## ASSIGNMENT
Scan the data below and report how many lines include the word "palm". Nothing else is wanted.
[SUPPLIED ENTRIES]
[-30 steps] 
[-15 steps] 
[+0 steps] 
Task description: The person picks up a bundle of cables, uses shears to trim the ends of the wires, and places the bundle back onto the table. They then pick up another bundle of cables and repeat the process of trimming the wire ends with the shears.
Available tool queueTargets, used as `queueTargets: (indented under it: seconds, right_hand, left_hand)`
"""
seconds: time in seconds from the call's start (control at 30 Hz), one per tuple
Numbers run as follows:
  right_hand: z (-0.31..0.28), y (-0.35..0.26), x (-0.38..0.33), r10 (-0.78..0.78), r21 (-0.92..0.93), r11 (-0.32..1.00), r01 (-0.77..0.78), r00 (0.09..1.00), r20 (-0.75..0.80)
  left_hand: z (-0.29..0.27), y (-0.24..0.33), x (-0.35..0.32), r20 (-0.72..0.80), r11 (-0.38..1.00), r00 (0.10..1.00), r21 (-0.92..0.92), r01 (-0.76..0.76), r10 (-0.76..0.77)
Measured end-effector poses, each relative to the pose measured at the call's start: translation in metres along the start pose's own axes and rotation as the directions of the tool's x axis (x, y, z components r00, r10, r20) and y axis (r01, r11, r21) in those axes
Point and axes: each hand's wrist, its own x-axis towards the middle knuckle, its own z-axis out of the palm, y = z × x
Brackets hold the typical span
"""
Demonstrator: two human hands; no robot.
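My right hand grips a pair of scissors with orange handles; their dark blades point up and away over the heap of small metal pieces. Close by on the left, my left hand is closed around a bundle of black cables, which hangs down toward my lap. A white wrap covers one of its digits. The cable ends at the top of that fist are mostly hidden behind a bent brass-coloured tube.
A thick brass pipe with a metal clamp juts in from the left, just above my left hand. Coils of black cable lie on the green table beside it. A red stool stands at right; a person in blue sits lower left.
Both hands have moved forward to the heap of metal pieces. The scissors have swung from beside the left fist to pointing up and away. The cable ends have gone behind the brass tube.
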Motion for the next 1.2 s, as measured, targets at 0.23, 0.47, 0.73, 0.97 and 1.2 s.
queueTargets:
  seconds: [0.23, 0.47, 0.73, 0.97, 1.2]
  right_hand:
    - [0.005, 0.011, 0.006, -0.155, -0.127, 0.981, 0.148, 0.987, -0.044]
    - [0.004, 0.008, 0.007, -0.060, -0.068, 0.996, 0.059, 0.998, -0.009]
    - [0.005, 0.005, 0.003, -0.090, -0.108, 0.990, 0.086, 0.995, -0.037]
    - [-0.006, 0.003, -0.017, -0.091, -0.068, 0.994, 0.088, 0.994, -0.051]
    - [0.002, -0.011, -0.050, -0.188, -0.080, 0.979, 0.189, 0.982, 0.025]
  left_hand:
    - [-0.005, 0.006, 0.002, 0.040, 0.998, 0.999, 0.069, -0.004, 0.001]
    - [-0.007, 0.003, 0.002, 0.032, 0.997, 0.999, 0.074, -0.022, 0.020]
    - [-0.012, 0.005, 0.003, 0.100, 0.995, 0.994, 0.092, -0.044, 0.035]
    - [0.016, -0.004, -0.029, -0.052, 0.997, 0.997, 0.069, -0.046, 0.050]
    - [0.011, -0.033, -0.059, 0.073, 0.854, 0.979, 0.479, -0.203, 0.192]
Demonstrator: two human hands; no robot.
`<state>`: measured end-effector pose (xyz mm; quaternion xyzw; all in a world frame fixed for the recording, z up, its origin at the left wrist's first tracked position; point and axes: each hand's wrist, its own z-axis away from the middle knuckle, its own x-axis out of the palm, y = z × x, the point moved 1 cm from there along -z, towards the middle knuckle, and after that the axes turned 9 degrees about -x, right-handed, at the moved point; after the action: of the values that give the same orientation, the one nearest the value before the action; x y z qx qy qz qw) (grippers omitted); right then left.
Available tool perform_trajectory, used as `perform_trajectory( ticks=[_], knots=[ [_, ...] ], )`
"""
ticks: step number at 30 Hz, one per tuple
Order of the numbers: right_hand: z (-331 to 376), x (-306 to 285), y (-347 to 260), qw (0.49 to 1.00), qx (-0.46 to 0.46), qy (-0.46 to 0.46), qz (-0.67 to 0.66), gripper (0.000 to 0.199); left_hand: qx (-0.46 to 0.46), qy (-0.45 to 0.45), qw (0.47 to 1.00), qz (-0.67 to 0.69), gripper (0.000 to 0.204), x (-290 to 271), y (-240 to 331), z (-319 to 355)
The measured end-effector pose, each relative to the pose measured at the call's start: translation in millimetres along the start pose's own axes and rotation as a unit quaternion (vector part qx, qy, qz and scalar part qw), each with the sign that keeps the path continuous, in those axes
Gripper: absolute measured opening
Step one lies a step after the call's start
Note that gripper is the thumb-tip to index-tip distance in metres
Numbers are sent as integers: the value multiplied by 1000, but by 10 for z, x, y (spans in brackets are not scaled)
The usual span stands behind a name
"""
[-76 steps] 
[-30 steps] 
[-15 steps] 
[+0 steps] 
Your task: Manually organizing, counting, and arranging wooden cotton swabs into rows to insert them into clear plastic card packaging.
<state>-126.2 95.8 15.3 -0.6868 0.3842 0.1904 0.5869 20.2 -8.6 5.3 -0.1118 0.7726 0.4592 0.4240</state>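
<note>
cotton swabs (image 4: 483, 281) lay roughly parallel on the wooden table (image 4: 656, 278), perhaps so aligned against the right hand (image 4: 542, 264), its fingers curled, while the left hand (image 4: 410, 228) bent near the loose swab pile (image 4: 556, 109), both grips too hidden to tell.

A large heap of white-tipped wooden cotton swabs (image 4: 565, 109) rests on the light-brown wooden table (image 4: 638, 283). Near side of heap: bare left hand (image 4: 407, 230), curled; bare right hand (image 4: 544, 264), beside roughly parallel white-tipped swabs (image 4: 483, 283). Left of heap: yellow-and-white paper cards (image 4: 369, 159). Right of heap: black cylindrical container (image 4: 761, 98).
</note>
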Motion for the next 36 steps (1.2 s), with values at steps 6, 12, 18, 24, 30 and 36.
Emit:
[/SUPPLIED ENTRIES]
## PROBLEM SOLUTION
2